Joseph gathered mana into his hand, just like he had practised, and hurled it at the wrack about to leap at Genn’s unprotected back. Black lightning flickered, and the wrack gave an odd gurgle, toppling over, dead.
Genn had skewered another by that point, but they were quickly overwhelming him. Joseph threw another strike, and another, missing the first, but hitting the second. Another wrack keeled over.
It was not enough. Genn was about to be swarmed.
A tiny pink line prodded one of the wrack. It did not react. Not until the line flared bright, coppery red, and the wrack fell into chunks.
Joseph turned, and found Bobbie crouched in some rubble. She was already raising her hand to throw another strike. Desperate hope surged in Joseph’s chest. He gathered mana for another strike as well.
Black lightning and copper light each speared a wrack. Genn bisected one from shoulder to hip. One surviving wrack fled down the street, and was cut down by another copper beam. Silence fell.
Joseph ran to meet Genn. He was breathing heavily, but otherwise uninjured. Bobbie jogged over too.
“Bobbie, thank Heavens you’re alright! We looked-” The pale girl ignored them, striding to Lauren’s pod. The soulshield was still snug in the doorframe.
“Lauren.” she said flatly. “Lauren!” The soulshield persisted for some seconds, then wavered and fell, revealing Lauren, safe and unharmed, still in her straps. Tears rolled down her face.
“I can’t, I can’t, I can’t…” she said, over and over.

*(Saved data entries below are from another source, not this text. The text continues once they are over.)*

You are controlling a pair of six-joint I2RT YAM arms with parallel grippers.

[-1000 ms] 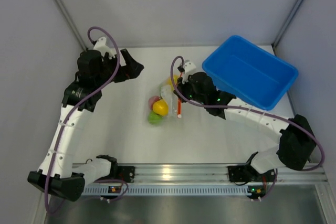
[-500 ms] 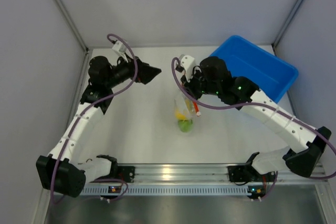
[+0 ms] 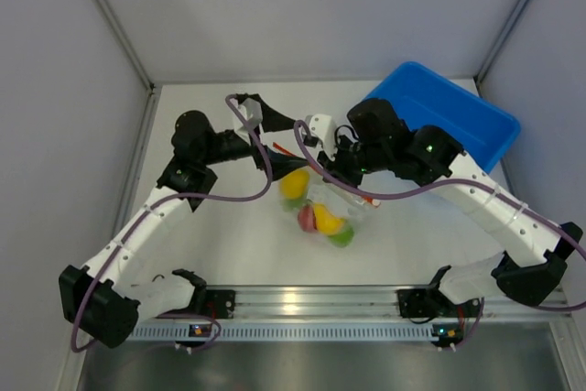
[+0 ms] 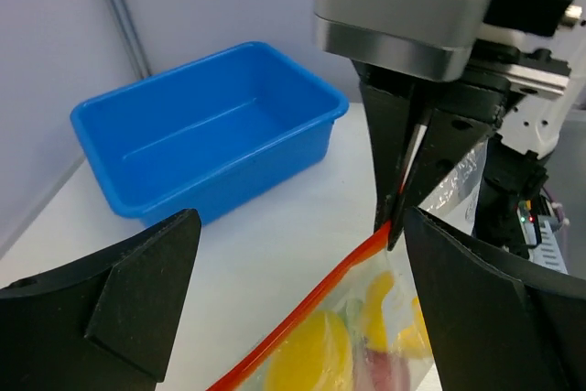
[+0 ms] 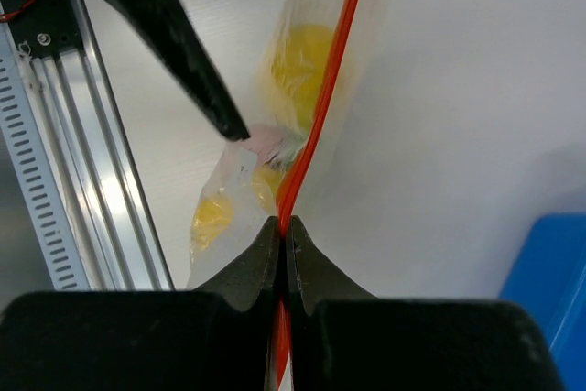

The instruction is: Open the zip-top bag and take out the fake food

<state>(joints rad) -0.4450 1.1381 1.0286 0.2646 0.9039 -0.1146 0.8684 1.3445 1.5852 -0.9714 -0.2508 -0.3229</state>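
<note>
In the top external view, the zip-top bag (image 3: 322, 212) is seen over the middle of the table (image 3: 211, 254), with the fake food (image 3: 316, 219) inside it: a yellow piece (image 3: 295, 183), a red piece (image 3: 306, 217), a second yellow piece and a green one (image 3: 342, 236). The right gripper (image 3: 346, 174) is placed at the bag's top edge and the left gripper (image 3: 272, 116) just beside it, at one end of the orange-red zip strip (image 3: 286, 147), while the blue bin (image 3: 439, 121) is set at the far right behind the right arm. How the jaws stand is not shown plainly from above. In the left wrist view that is settled: the left gripper's two fingers (image 4: 137, 290) are spread wide and nothing is held by them, the zip strip running up between them without visible contact. The right gripper's fingertips are seen there pinched together on the strip's upper end, and the bin's whole interior is shown beyond. In the right wrist view the pinch is seen from behind: the jaws are pressed tight on the strip, and the bag hangs from it, with two yellow pieces visible through the plastic. One dark left finger is seen reaching to the bag's side; whether it is touched cannot be told. An aluminium rail (image 5: 82, 162) is seen at the left edge.
</note>
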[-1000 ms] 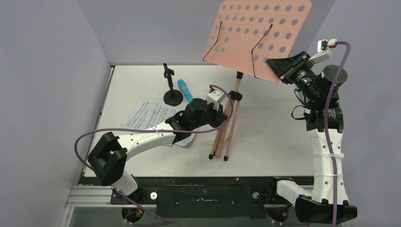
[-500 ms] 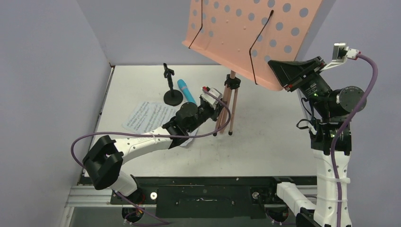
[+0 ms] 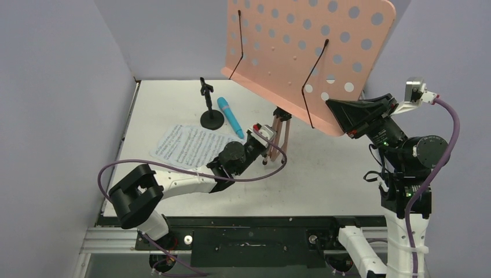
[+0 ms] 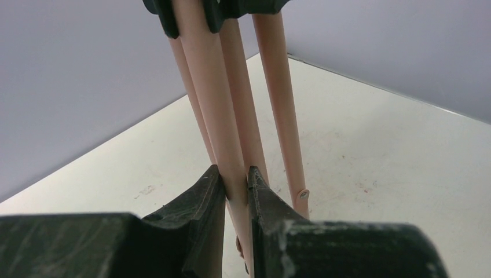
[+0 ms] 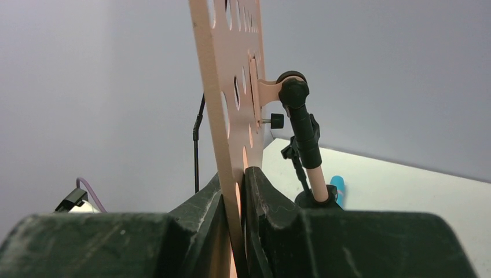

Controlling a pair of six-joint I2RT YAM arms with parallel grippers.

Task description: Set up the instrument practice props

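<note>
Stand [image 3: 307, 46]: legs [image 4: 231, 104] bunched.
My left fingers [image 4: 204, 194]: clamped on one leg.
My right fingers [image 5: 202, 200]: pinching the plate [image 5: 217, 69].
Method: move both together, no twisting; then spread legs.

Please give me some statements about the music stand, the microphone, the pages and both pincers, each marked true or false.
1. The left pincer is shut on one leg of the pink music stand. True.
2. The right pincer is open, apart from the stand's plate. False: it is shut on the plate's edge.
3. The blue microphone lies on the table. True.
4. The sheet-music pages rest on the stand's plate. False: they lie on the table.
</note>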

Joseph rushed over. “It’s alright, Lauren. It’s okay. We’re all here. It’s alright. We’re gonna get through this together, okay?” He grasped her shoulder as Bobbie and Genn worked the buckles securing her into the seat. She clutched at his hand like a woman drowning, but she nodded, and her breathing became more even.
They had her out in short order. The four of them moved to a nearby ruined building, and climbed onto its roof so they could see around. None of them wanted more wrack sneaking up.
“What do we do?” Lauren asked shakily. “The dragons, they’re all gone…”
No one had an answer for her. They were over a day’s flight by fast dragons from their kingdom. In the middle of a city filled with Heavens-knew how many wrack. They would have to walk through reaver-held territory to get home.
“Fuck,” Genn said, wearily.
Just then, a burning streak of white flashed past, perhaps a mile or two away. The ground shook, and they stumbled into one another. A second later, a huge boom rumbled through the city. A plume of dust rose into the sky.
The shard had fallen. Their one shot at a dragon egg had arrived.